● Try it
Without changing a character, output all of the records.

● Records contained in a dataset
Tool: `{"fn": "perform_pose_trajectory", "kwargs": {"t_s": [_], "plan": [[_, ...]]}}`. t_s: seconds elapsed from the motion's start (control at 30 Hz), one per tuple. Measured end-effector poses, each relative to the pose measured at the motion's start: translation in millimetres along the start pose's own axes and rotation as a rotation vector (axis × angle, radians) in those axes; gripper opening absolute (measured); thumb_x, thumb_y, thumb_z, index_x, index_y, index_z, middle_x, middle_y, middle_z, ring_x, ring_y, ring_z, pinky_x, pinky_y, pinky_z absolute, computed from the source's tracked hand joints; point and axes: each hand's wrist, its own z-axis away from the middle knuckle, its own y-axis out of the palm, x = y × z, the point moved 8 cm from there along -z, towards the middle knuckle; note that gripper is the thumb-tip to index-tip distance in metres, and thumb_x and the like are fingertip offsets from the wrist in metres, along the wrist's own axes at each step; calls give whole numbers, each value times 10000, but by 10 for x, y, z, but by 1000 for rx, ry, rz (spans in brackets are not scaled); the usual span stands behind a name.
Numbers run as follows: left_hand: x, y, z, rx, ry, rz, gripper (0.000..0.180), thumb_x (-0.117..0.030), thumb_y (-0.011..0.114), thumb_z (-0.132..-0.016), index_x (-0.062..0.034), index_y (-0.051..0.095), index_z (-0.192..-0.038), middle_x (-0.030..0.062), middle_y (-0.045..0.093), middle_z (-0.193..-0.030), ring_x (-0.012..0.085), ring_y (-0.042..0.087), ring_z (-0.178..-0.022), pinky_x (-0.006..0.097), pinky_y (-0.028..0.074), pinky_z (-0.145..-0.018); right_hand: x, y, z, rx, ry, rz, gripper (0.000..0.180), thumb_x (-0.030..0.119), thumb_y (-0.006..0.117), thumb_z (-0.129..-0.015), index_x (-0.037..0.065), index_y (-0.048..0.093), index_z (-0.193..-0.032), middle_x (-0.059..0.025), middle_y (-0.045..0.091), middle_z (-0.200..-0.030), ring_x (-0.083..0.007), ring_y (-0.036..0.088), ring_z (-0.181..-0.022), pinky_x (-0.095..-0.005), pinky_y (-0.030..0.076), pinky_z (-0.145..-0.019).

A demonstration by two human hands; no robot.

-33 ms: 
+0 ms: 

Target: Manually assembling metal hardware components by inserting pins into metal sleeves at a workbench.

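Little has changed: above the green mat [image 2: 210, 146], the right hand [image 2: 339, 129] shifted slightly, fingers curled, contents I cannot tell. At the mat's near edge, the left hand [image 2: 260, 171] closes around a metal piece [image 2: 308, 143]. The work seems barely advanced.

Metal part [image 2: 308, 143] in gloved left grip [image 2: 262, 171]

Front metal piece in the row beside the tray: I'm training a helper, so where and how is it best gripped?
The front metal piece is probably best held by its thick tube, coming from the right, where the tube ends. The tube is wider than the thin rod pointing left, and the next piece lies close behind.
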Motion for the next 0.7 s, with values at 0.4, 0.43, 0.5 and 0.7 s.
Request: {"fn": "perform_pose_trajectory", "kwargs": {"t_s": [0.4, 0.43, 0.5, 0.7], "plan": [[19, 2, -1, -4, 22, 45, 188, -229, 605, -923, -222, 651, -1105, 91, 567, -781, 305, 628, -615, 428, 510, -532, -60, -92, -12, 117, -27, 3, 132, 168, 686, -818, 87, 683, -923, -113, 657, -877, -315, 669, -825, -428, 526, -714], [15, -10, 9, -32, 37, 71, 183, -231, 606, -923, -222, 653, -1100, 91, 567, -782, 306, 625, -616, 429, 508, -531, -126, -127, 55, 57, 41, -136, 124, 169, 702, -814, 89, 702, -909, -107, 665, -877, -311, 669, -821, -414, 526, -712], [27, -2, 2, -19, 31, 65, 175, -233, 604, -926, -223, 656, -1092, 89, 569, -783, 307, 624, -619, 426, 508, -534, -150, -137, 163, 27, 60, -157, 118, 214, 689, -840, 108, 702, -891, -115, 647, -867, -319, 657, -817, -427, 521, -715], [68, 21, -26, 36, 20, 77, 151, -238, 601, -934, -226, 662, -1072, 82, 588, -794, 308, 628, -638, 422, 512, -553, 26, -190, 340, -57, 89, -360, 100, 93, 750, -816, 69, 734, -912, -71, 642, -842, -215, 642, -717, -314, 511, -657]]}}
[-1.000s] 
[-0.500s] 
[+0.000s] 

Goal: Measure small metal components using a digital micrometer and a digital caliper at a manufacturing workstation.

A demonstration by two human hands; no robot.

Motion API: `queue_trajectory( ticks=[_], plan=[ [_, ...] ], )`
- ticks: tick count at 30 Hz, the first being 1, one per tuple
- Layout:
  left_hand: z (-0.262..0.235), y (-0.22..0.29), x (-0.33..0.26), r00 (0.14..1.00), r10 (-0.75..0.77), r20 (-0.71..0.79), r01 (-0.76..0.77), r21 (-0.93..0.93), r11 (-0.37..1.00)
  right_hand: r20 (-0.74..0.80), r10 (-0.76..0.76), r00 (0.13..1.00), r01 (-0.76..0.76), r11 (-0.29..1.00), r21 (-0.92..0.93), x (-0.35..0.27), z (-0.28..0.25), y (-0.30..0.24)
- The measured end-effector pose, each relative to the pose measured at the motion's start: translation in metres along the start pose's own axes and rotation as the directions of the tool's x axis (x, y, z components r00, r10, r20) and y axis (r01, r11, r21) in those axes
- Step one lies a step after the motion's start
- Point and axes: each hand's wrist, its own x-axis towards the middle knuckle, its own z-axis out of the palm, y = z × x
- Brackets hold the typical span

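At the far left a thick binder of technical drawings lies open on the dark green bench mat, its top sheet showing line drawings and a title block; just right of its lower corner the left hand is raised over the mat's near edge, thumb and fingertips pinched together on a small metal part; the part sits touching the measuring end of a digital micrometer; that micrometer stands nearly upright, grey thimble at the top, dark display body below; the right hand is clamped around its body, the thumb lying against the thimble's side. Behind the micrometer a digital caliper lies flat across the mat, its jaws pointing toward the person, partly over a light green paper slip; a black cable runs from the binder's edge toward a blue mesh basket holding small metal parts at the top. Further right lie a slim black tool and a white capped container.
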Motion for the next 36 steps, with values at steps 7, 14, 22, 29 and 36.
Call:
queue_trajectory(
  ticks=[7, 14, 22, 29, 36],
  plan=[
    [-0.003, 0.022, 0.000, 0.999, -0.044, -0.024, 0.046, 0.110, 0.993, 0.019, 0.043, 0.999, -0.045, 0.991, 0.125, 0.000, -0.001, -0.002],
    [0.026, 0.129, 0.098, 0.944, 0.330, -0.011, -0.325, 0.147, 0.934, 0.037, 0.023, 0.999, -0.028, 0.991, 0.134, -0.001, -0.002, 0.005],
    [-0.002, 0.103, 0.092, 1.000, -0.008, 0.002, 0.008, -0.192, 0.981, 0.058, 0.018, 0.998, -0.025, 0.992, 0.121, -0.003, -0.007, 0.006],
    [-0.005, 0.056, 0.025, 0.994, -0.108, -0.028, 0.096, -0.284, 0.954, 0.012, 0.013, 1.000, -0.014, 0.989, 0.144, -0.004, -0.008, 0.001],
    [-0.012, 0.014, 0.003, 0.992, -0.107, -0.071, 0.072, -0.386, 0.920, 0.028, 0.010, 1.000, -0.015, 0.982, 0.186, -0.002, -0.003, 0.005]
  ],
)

● Response box
Tool: `{"fn": "perform_pose_trajectory", "kwargs": {"t_s": [_], "plan": [[_, ...]]}}`. t_s: seconds elapsed from the motion's start (control at 30 Hz), one per tuple. Measured end-effector poses, each relative to the pose measured at the motion's start: translation in millimetres along the start pose's own axes and rotation as a rotation vector (axis × angle, radians) in those axes; gripper opening absolute (measured); thumb_x, thumb_y, thumb_z, index_x, index_y, index_z, middle_x, middle_y, middle_z, ring_x, ring_y, ring_z, pinky_x, pinky_y, pinky_z absolute, computed from the source's tracked hand joints; point and axes: each hand's wrist, its own z-axis away from the middle knuckle, its own y-axis out of the palm, x = y × z, the point moved 8 cm from there along -z, towards the middle knuckle; note that gripper is the thumb-tip to index-tip distance in metres, and thumb_x and the like are fingertip offsets from the wrist in metres, along the wrist's own axes at each step; calls give whole numbers, each value times 10000, but by 10 for x, y, z, but by 1000 for rx, ry, rz (spans in brackets are not scaled); the usual span stands behind a name.
Numbers run as follows: left_hand: x, y, z, rx, ry, rz, gripper (0.000..0.180), thumb_x (-0.117..0.030), thumb_y (-0.011..0.114), thumb_z (-0.132..-0.016), index_x (-0.062..0.034), index_y (-0.051..0.095), index_z (-0.192..-0.038), middle_x (-0.030..0.062), middle_y (-0.045..0.093), middle_z (-0.193..-0.030), ring_x (-0.012..0.085), ring_y (-0.042..0.087), ring_z (-0.178..-0.022), pinky_x (-0.006..0.097), pinky_y (-0.028..0.074), pinky_z (-0.145..-0.018); right_hand: x, y, z, rx, ry, rz, gripper (0.000..0.180), thumb_x (-0.030..0.119), thumb_y (-0.006..0.117), thumb_z (-0.129..-0.015), index_x (-0.037..0.065), index_y (-0.048..0.093), index_z (-0.193..-0.032), middle_x (-0.059..0.025), middle_y (-0.045..0.091), middle_z (-0.200..-0.030), ring_x (-0.083..0.007), ring_y (-0.036..0.088), ring_z (-0.181..-0.022), pinky_x (-0.095..-0.005), pinky_y (-0.030..0.076), pinky_z (-0.145..-0.019).

A demonstration by two human hands; no robot.

-33 ms: 
+0 ms: 

Target: Manually assembling metal hardware components by inserting pins into metal sleeves at a workbench.

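Little has changed: above the green mat [image 2: 210, 146], the right hand [image 2: 339, 129] shifted slightly, fingers curled, contents I cannot tell. At the mat's near edge, the left hand [image 2: 260, 171] closes around a metal piece [image 2: 308, 143]. The work seems barely advanced.

Metal part [image 2: 308, 143] in gloved left grip [image 2: 262, 171]

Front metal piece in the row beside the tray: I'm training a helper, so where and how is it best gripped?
The front metal piece is probably best held by its thick tube, coming from the right, where the tube ends. The tube is wider than the thin rod pointing left, and the next piece lies close behind.
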Motion for the next 0.7 s, with values at 0.4, 0.43, 0.5 and 0.7 s.
Request: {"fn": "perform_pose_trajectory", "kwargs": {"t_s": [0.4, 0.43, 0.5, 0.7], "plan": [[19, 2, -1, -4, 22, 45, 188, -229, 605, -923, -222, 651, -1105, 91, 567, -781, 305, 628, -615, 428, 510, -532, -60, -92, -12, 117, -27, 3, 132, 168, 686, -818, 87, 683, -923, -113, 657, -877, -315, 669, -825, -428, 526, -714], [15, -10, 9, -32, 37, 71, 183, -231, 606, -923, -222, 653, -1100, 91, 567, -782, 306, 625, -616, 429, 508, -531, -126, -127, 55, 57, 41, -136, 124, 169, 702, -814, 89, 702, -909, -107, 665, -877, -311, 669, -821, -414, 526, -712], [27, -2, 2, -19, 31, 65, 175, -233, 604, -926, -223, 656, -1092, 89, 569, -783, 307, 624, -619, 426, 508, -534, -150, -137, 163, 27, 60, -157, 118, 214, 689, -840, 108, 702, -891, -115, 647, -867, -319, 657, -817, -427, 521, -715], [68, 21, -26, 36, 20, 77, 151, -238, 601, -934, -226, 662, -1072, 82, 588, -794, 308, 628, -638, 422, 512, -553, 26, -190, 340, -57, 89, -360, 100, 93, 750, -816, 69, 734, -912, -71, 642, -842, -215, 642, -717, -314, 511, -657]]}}
[-1.000s] 
[-0.500s] 
[+0.000s] 

Goal: Measure small metal components using a digital micrometer and a digital caliper at a manufacturing workstation.

A demonstration by two human hands; no robot.

Motion API: `queue_trajectory( ticks=[_], plan=[ [_, ...] ], )`
- ticks: tick count at 30 Hz, the first being 1, one per tuple
- Layout:
  left_hand: z (-0.262..0.235), y (-0.22..0.29), x (-0.33..0.26), r00 (0.14..1.00), r10 (-0.75..0.77), r20 (-0.71..0.79), r01 (-0.76..0.77), r21 (-0.93..0.93), r11 (-0.37..1.00)
  right_hand: r20 (-0.74..0.80), r10 (-0.76..0.76), r00 (0.13..1.00), r01 (-0.76..0.76), r11 (-0.29..1.00), r21 (-0.92..0.93), x (-0.35..0.27), z (-0.28..0.25), y (-0.30..0.24)
- The measured end-effector pose, each relative to the pose measured at the motion's start: translation in metres along the start pose's own axes and rotation as the directions of the tool's x axis (x, y, z components r00, r10, r20) and y axis (r01, r11, r21) in those axes
- Step one lies a step after the motion's start
- Point and axes: each hand's wrist, its own x-axis towards the middle knuckle, its own z-axis out of the palm, y = z × x
- Brackets hold the typical span

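At the far left a thick binder of technical drawings lies open on the dark green bench mat, its top sheet showing line drawings and a title block; just right of its lower corner the left hand is raised over the mat's near edge, thumb and fingertips pinched together on a small metal part; the part sits touching the measuring end of a digital micrometer; that micrometer stands nearly upright, grey thimble at the top, dark display body below; the right hand is clamped around its body, the thumb lying against the thimble's side. Behind the micrometer a digital caliper lies flat across the mat, its jaws pointing toward the person, partly over a light green paper slip; a black cable runs from the binder's edge toward a blue mesh basket holding small metal parts at the top. Further right lie a slim black tool and a white capped container.
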Motion for the next 36 steps, with values at steps 7, 14, 22, 29 and 36.
Call:
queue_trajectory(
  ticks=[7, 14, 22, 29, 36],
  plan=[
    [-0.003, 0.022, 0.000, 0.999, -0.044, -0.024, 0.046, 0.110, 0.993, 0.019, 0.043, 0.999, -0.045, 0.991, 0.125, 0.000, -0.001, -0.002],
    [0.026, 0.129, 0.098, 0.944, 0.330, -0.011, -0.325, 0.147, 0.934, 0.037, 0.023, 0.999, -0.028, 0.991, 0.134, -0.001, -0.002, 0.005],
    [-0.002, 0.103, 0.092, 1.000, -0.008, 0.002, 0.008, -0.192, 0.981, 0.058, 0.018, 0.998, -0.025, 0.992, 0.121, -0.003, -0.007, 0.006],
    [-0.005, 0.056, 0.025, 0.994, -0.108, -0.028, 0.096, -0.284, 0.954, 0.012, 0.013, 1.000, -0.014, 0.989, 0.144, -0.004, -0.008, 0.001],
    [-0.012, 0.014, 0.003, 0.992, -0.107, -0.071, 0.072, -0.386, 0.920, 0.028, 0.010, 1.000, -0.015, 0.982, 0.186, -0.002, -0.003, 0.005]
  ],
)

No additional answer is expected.